- Born: February 17, 1905 Oltingen, Switzerland
- Died: July 15, 1989 (aged 84)

= Emil Weitnauer =

Emil Weitnauer (17 February 1905 – 15 July 1989) was a Swiss school teacher and ornithologist. Using balloons and radar he was among the first to establish that house swifts roosted in flight in the air at night. He studied the biology of the house swift, later collaborating with Bruno Bruderer.

Weitnauer was born in Oltingen to weaver Johann Jako and Emilie Buess. After the early death of his mother, he was taken care of by an aunt. He became a primary teacher in 1924 at Ormalingen and then at Oltingen . He took an interest in birds and began to study them in detail. His special subjects were owls and swifts. He joined the University of Basel in 1977 and began to study the house swift in collaboration with Bruno Bruderer. He was also involved in bird conservation and education.

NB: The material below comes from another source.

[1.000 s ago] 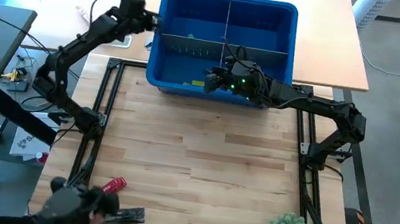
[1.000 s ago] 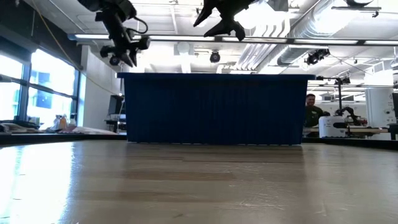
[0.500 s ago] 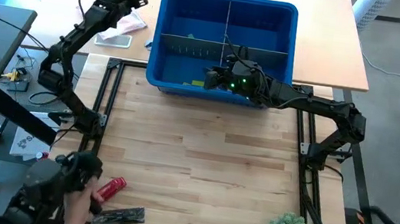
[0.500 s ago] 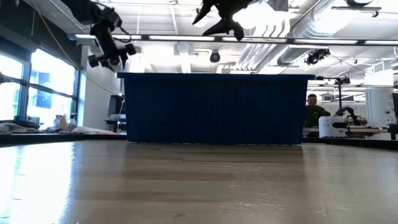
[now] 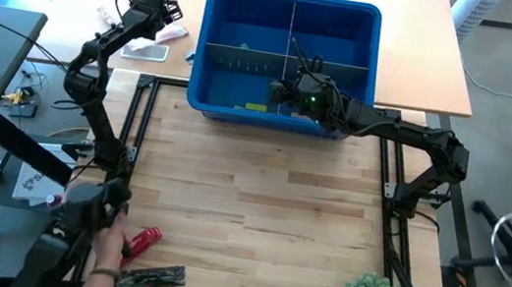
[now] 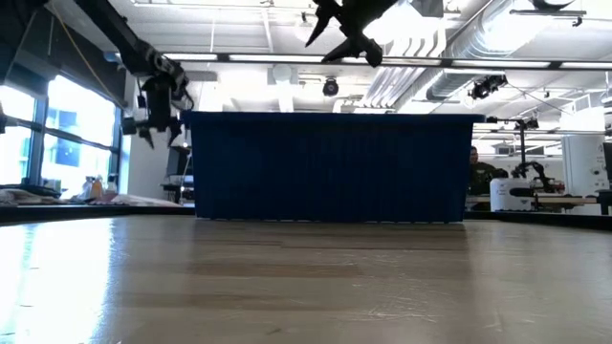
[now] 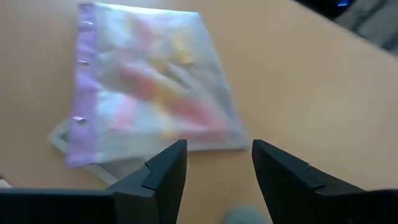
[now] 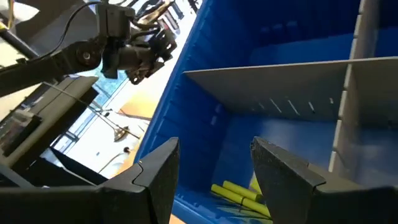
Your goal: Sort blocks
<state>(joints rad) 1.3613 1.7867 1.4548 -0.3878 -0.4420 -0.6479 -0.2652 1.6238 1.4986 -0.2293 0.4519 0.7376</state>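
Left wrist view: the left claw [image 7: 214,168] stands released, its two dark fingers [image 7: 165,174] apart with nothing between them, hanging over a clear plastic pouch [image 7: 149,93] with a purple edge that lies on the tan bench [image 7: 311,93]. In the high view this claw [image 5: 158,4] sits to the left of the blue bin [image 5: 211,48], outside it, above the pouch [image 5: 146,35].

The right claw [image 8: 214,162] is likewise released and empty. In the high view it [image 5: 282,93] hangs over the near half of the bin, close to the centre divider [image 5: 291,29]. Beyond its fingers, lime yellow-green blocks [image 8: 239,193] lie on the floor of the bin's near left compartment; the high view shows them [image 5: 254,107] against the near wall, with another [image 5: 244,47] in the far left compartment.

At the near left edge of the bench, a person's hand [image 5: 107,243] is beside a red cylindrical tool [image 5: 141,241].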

He was also an organist and served as a lay preacher, presiding over the Oltingen-Wenslingen-Anwil church association.

In 1947 Weitnauer ringed swifts at the nest and found that birds bred only from their second year. 1952 Weitnauer suspected swifts to be spending the night in the air and began his studies making use of a balloon, aircraft and then radar. He found that non-breeding swifts roosted in the air while breeding pairs roosted at the nest. Towards the end of his life he published a book on the house swift.